Your objective:
Having read the material, return every line of it exactly.

BEGIN

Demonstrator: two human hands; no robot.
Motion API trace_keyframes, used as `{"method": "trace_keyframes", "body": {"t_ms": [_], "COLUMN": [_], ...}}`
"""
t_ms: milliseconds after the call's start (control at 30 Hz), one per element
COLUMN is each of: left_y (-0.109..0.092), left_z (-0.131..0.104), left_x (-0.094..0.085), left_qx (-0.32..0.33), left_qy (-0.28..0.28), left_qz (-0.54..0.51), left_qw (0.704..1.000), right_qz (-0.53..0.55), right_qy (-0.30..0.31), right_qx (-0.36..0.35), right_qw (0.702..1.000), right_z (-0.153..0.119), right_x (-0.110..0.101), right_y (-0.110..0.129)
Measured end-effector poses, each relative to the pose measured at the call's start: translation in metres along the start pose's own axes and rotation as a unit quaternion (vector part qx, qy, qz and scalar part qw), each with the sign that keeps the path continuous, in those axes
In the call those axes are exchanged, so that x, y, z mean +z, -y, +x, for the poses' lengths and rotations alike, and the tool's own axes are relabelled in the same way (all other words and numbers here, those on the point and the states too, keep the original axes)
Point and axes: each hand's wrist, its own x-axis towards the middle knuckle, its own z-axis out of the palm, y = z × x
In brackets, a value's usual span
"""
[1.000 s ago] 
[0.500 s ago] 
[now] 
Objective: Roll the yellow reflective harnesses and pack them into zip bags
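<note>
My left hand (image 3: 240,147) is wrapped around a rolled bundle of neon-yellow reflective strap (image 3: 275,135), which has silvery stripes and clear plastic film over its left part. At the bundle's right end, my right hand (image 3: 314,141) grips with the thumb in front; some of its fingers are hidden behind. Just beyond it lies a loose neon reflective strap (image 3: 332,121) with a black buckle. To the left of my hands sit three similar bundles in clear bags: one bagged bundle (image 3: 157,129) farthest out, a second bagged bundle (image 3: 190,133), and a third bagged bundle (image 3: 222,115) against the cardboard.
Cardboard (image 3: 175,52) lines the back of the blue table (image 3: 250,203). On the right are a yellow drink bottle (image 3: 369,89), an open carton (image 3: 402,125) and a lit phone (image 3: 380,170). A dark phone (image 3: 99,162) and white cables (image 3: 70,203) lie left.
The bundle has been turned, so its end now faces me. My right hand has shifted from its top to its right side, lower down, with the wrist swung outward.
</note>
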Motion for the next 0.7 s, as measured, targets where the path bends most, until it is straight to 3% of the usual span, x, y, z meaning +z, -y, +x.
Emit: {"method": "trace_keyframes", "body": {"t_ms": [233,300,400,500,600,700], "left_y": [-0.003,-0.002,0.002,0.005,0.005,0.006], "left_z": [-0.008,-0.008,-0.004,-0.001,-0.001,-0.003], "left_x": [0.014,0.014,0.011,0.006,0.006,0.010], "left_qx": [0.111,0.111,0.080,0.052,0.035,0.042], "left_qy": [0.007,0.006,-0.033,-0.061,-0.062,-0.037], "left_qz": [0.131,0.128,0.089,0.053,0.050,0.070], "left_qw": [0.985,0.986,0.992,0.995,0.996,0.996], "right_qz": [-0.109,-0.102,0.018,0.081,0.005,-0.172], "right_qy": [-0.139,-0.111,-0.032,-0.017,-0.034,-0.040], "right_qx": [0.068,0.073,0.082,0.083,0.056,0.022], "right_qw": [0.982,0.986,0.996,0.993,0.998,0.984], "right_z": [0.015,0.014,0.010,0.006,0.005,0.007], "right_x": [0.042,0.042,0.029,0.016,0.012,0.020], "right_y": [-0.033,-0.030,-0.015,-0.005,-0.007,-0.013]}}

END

Solution for this exercise:
Demonstrator: two human hands; no robot.
Motion API trace_keyframes, used as `{"method": "trace_keyframes", "body": {"t_ms": [_], "COLUMN": [_], ...}}`
"""
t_ms: milliseconds after the call's start (control at 30 Hz), one per element
COLUMN is each of: left_y (-0.109..0.092), left_z (-0.131..0.104), left_x (-0.094..0.085), left_qx (-0.32..0.33), left_qy (-0.28..0.28), left_qz (-0.54..0.51), left_qw (0.704..1.000), right_qz (-0.53..0.55), right_qy (-0.30..0.31), right_qx (-0.36..0.35), right_qw (0.702..1.000), right_z (-0.153..0.119), right_x (-0.110..0.101), right_y (-0.110..0.129)
Measured end-effector poses, each relative to the pose measured at the call's start: translation in metres along the start pose's own axes and rotation as a unit quaternion (vector part qx, qy, qz and scalar part qw), each with the sign that keeps the path continuous, in those axes
In the call those axes are exchanged, so that x, y, z mean +z, -y, +x, for the poses' lengths and rotations alike, and the tool's own axes are relabelled in the same way (all other words and numbers here, those on the point and the states too, keep the original axes)
Point and axes: each hand's wrist, its own x-axis towards the middle knuckle, its own z-axis out of the palm, y = z × x
In brackets, a value's usual span
"""
[1.000 s ago] 
[0.500 s ago] 
[now] 
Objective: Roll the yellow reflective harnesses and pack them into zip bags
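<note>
My left hand (image 3: 240,147) is wrapped around a rolled bundle of neon-yellow reflective strap (image 3: 275,135), which has silvery stripes and clear plastic film over its left part. At the bundle's right end, my right hand (image 3: 314,141) grips with the thumb in front; some of its fingers are hidden behind. Just beyond it lies a loose neon reflective strap (image 3: 332,121) with a black buckle. To the left of my hands sit three similar bundles in clear bags: one bagged bundle (image 3: 157,129) farthest out, a second bagged bundle (image 3: 190,133), and a third bagged bundle (image 3: 222,115) against the cardboard.
Cardboard (image 3: 175,52) lines the back of the blue table (image 3: 250,203). On the right are a yellow drink bottle (image 3: 369,89), an open carton (image 3: 402,125) and a lit phone (image 3: 380,170). A dark phone (image 3: 99,162) and white cables (image 3: 70,203) lie left.
The bundle has been turned, so its end now faces me. My right hand has shifted from its top to its right side, lower down, with the wrist swung outward.
</note>
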Motion for the next 0.7 s, as measured, targets where the path bends most, until it is straight to 3% of the usual span, x, y, z meaning +z, -y, +x.
Emit: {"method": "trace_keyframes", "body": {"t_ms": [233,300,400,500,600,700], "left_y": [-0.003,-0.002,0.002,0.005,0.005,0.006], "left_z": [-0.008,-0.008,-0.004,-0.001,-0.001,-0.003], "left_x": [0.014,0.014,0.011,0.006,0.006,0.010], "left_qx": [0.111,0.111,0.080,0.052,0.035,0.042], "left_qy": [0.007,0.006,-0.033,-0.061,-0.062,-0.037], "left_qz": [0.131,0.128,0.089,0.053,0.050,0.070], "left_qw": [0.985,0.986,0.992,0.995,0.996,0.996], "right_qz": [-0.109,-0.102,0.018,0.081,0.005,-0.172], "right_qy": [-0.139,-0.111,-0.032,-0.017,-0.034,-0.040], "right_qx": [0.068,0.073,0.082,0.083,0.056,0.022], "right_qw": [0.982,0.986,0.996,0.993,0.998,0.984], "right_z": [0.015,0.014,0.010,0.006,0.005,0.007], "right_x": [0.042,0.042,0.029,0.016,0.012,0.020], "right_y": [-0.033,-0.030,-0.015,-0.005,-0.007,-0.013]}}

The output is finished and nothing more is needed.